• **About this task**
Could the data below be retyped exactly, without its pictures?

Data extract Start Marker

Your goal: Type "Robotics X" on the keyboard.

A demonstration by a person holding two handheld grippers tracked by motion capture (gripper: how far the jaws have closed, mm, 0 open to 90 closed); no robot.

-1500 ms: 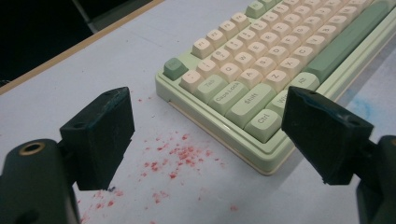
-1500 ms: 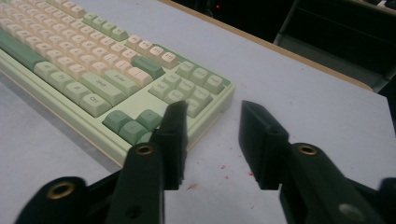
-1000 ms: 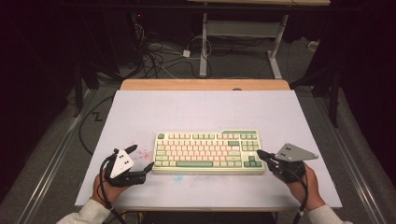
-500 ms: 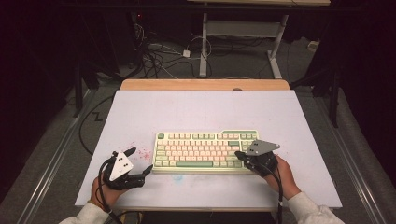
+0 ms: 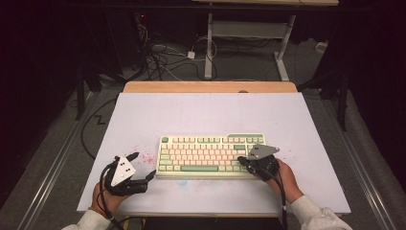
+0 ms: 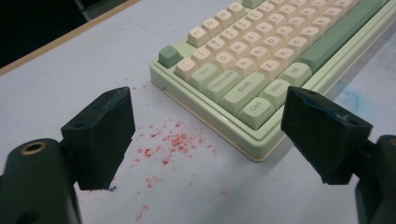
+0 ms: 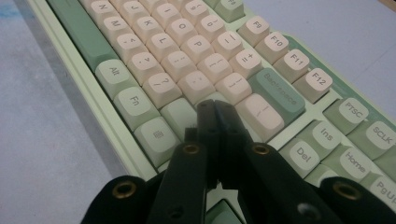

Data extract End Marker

• **Answer below**
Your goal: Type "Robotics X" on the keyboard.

A demonstration by a person holding two handheld grippers tracked by motion capture (gripper: how far the jaws have closed, mm, 0 open to 90 closed); no robot.

-1500 ms: 
-1500 ms: 
-1000 ms: 
-500 ms: 
+0 ms: 
+0 ms: 
+0 ms: 

This completes the response to the exercise.